▶ _Prompt_
Transcribe the whole listing exactly, but do not carry over its pictures.

START Source material

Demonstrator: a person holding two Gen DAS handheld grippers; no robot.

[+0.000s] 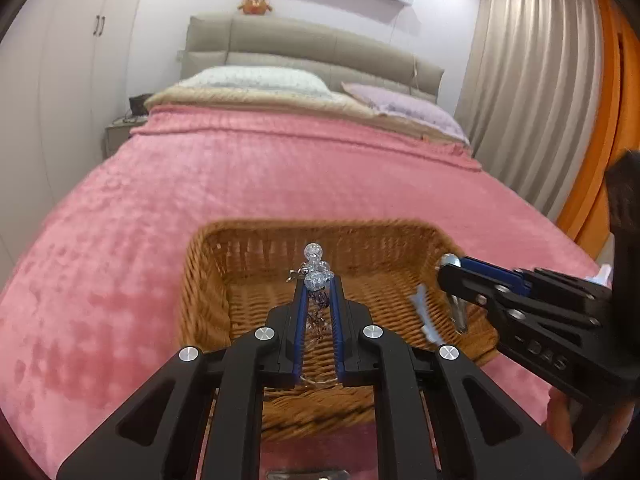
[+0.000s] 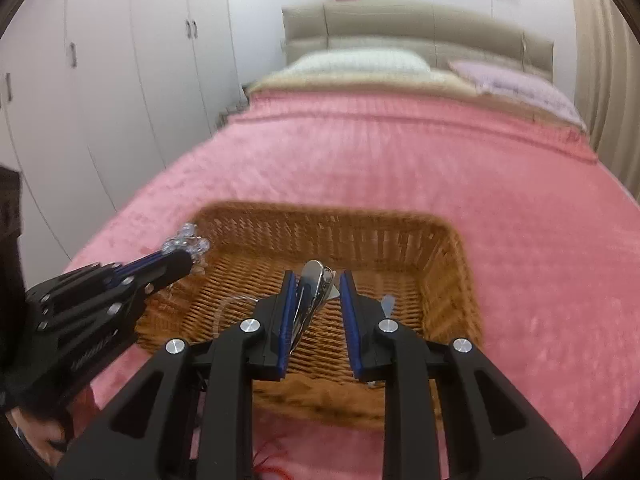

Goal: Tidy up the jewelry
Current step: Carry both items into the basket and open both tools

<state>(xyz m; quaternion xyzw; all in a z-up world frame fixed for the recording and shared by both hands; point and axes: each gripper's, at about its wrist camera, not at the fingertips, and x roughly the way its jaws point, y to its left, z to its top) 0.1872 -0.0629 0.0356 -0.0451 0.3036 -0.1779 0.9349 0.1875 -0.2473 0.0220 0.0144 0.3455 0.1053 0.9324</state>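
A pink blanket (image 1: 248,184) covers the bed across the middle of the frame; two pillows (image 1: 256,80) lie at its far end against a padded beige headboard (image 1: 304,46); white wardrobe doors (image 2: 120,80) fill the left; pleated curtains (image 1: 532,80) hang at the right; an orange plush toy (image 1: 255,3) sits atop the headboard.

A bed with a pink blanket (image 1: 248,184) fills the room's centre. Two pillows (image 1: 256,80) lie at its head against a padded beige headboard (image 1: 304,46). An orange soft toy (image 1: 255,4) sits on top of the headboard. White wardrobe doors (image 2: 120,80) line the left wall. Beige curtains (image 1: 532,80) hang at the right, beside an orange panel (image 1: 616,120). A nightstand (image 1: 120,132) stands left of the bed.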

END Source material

▶ _Response to this exercise_
Demonstrator: a person holding two Gen DAS handheld grippers; no robot.

[+0.000s] 
[+0.000s] 

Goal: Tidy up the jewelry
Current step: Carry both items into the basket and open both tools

<state>(xyz m; quaternion xyzw; all in a z-up world frame fixed for the recording and shared by both hands; point and axes: each gripper's, at about its wrist camera, not at the fingertips, and x roughly the way its jaws point, y to its left, z to its top) 0.1872 -0.0629 0.0356 -0.0451 0.3036 -0.1779 0.9349 0.1875 -0.2473 0.0220 0.0144 0.3455 0.1053 0.9324</state>
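A pink blanket (image 1: 248,184) covers the bed across the middle of the frame; two pillows (image 1: 256,80) lie at its far end against a padded beige headboard (image 1: 304,46); white wardrobe doors (image 2: 120,80) fill the left; pleated curtains (image 1: 532,80) hang at the right; an orange plush toy (image 1: 255,3) sits atop the headboard.

A bed with a pink blanket (image 1: 248,184) fills the room's centre. Two pillows (image 1: 256,80) lie at its head against a padded beige headboard (image 1: 304,46). An orange soft toy (image 1: 255,4) sits on top of the headboard. White wardrobe doors (image 2: 120,80) line the left wall. Beige curtains (image 1: 532,80) hang at the right, beside an orange panel (image 1: 616,120). A nightstand (image 1: 120,132) stands left of the bed.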

No further output is required.